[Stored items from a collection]
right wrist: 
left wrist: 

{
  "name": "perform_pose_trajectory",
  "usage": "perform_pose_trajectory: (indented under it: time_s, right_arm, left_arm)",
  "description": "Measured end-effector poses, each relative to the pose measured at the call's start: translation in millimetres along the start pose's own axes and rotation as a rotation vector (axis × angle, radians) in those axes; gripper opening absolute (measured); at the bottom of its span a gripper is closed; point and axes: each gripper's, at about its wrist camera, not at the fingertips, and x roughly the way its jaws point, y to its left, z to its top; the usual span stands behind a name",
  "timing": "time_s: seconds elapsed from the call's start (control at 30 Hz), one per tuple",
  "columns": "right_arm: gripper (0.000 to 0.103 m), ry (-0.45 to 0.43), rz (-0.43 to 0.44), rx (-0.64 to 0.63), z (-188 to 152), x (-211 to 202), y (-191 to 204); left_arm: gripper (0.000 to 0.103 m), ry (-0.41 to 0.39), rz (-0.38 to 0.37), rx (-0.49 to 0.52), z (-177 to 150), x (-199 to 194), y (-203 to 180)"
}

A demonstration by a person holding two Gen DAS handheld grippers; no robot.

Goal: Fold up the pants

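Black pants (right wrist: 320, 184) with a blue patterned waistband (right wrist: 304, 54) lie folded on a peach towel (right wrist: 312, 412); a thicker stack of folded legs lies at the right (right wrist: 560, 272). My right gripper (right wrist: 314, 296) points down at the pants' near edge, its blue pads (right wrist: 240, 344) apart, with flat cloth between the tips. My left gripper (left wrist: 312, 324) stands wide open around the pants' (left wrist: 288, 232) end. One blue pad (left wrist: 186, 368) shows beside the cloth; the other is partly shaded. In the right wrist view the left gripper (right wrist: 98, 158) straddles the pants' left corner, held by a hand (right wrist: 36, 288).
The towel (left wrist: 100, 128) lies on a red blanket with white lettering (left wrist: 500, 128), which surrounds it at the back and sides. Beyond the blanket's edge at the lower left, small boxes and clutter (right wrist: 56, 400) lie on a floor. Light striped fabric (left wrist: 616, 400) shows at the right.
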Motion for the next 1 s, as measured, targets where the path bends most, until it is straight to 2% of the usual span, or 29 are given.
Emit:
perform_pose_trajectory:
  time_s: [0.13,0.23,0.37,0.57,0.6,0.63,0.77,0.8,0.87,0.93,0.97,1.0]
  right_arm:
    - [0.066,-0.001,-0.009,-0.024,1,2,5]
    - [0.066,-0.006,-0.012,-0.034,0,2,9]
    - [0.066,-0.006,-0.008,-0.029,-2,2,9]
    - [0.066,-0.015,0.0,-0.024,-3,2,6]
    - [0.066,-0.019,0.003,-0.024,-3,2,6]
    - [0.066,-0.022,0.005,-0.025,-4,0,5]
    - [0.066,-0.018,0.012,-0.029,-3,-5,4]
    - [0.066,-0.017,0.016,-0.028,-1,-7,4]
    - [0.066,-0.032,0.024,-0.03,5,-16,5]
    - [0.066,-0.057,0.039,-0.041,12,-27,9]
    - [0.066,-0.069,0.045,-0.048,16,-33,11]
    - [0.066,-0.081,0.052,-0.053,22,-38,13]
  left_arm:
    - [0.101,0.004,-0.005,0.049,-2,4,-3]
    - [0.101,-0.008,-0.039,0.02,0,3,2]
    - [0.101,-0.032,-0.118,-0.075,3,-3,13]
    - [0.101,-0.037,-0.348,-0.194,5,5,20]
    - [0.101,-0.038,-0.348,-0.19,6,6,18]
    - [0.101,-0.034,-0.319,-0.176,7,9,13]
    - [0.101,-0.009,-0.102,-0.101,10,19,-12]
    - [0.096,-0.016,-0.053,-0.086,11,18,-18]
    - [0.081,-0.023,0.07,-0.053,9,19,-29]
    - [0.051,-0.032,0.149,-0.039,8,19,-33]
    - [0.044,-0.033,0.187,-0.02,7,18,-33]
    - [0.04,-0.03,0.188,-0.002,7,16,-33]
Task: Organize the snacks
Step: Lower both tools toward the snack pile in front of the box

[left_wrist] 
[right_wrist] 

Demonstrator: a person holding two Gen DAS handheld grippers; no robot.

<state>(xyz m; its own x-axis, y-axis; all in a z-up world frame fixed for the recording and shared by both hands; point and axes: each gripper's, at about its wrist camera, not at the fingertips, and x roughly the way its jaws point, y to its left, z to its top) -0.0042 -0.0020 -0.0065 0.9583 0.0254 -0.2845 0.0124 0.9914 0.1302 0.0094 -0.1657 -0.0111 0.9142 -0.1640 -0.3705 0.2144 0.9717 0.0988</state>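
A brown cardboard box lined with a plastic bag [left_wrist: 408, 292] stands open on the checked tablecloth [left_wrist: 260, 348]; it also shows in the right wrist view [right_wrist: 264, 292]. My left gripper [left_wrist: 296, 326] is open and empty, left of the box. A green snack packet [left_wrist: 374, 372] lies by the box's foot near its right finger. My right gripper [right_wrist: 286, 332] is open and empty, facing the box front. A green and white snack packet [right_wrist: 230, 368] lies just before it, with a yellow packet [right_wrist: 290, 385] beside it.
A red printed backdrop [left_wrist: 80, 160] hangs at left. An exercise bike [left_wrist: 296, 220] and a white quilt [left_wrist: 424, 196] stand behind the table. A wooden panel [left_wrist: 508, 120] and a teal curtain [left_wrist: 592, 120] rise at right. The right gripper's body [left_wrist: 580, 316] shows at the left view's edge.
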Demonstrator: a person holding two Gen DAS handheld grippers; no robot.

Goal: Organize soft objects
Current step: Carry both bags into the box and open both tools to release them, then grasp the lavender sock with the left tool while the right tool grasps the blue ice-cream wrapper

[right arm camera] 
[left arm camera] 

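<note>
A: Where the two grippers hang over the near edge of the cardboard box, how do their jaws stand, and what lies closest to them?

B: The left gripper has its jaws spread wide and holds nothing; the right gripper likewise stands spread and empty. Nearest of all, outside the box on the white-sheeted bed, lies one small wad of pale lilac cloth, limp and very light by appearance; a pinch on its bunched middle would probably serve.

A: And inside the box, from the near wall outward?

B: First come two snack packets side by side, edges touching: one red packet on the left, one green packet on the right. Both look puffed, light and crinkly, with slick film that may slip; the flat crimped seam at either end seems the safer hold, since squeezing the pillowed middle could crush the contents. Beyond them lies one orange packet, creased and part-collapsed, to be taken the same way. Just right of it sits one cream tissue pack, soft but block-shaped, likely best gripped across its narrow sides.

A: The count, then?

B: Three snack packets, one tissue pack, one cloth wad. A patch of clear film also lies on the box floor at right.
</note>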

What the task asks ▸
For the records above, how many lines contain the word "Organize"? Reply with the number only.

Finished task ▸
2